Tip # 5: Don’t Wait Until the Last Minute
Don’t let great job opportunities “pass you over” - hop to it! The last thing you want is to have a chance meeting with someone or get introduced to someone who asks for your resume and you are unprepared! Or, they say they will look you up on LinkedIn, and they can’t find you! Job searching today is a proactive activity. Make sure your marketing tools are all in place and represent you appropriately. Throwing together a profile and resume at the last minute is reactive, and the quality of your materials will suffer.
Tip # 6: Lack of Experience
Parents of recent college graduates may ask why some students are successful procuring a position after college and others are not. Often, students are lacking needed skills and experience and this makes the difference. Classroom education is only one component of post-college preparation. If your student has buried his/her head in the books for 4 years, or spent summers having fun and working in jobs that provided little value to add to their resume, then he/she may have missed out on crucial “real world” experience. Internships and actual work within an industry of interest or a business setting can prepare students in several ways: how to work in an office setting and use office tools, experience working in diverse settings, being part of a team environment. daily interaction with challenging co-workers/superiors, etc.
Is your resume lacking valuable content?

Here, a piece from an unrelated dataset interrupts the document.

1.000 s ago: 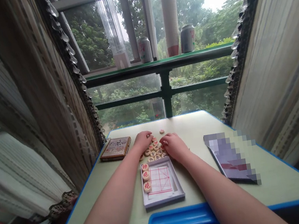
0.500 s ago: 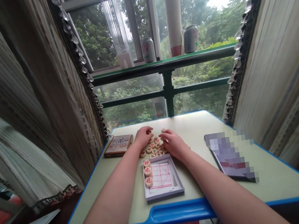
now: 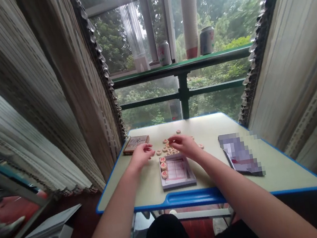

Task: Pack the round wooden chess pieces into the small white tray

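Note:
Above the left part of the table is my left hand (image 3: 142,155), fingers loosely bent and apart, with nothing visible in them. My right hand (image 3: 184,145) reaches over a cluster of round wooden Chinese chess pieces (image 3: 164,149); its fingers are curved and apart, and they hide some pieces. Just in front of the cluster is a shallow white box (image 3: 193,178). Red-marked chess pieces (image 3: 163,166) stand in a column along its left side, beside a sheet printed with a red grid (image 3: 176,169).
A brown printed box (image 3: 137,143) lies at the table's far left. To the right rests a dark flat tablet-like object (image 3: 240,158), partly blurred. Cans (image 3: 207,41) and stacked paper cups (image 3: 190,18) stand on the window ledge. Curtains (image 3: 287,48) hang on both sides.
My left hand has drawn back from the pieces, toward the left and nearer me. My right hand has shifted over the cluster. The camera view has tilted and moved slightly.

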A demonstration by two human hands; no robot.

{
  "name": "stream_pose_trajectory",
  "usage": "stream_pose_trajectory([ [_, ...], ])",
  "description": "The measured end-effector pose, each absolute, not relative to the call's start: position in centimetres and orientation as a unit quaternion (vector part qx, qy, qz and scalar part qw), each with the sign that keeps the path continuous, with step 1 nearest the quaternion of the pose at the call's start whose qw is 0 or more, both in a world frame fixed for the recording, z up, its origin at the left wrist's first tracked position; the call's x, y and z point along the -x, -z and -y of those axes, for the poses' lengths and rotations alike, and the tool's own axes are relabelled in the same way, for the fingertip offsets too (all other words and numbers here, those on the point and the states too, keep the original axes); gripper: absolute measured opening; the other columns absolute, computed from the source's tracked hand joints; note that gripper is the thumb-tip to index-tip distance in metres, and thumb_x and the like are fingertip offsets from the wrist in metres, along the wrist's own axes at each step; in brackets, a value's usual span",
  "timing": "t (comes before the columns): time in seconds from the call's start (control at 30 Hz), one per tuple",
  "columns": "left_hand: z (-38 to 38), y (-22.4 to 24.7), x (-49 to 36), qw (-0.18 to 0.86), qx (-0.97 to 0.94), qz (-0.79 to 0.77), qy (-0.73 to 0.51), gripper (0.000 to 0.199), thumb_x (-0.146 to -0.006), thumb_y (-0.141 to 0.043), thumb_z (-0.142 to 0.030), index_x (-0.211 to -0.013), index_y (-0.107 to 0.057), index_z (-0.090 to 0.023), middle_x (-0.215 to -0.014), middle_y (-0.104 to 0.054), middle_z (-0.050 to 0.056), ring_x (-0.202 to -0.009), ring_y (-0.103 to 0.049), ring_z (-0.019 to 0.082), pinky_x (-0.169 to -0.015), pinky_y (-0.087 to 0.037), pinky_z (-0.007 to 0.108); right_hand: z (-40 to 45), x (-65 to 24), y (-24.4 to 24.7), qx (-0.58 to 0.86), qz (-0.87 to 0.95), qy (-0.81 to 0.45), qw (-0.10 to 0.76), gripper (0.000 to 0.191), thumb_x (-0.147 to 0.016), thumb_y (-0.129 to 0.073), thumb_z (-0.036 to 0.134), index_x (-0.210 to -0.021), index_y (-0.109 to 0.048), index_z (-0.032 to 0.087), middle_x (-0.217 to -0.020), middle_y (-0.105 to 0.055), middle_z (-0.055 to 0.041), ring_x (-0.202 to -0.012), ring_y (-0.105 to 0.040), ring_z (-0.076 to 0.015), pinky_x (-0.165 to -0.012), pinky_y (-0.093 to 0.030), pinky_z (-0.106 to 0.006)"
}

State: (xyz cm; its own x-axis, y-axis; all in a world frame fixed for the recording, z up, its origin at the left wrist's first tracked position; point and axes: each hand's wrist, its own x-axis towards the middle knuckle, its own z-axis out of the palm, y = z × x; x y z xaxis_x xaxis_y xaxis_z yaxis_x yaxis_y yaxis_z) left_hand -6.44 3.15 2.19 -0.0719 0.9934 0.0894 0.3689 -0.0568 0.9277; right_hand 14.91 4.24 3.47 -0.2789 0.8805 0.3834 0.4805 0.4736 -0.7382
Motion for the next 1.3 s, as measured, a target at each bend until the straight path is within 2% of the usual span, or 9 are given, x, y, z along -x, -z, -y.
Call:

Simply having a degree does not entitle anyone to a position within their preferred field. So, do some additional homework. Find out what employers are looking for, and if you are lacking in experience or skills, then it’s time to put in your time and acquire what you need to be competitive.
Tip # 7: Don’t Waste Their Time
One of the biggest mistakes a person can make on their resume is wasting the reader’s time. When a recruiter or hiring manager has a stack 2 feet high of potential applicants, they do not want their time wasted. If your resume is not easy to navigate and does not get to the point quickly, it will end up in the trashcan. Does it have a header? If not, then your reader may need to dig through your resume to find out who you are. Why bother when they can simply grab the next document in their pile? By quickly scanning the resume, (in less than 6 seconds) can the reader see the specific value that you might add to the organization? (Examples – how you can save them money, generate business, lead a team…) If you make it easy for the hiring manager to read you resume, you are more likely to be called for an interview.
Your reader is not interested in every little detail. Keep your resume current, concise, and relevant. Including the kitchen sink is not necessary and hurts your chances of receiving a phone call.
Follow these tips to get your resume on the top of the pile!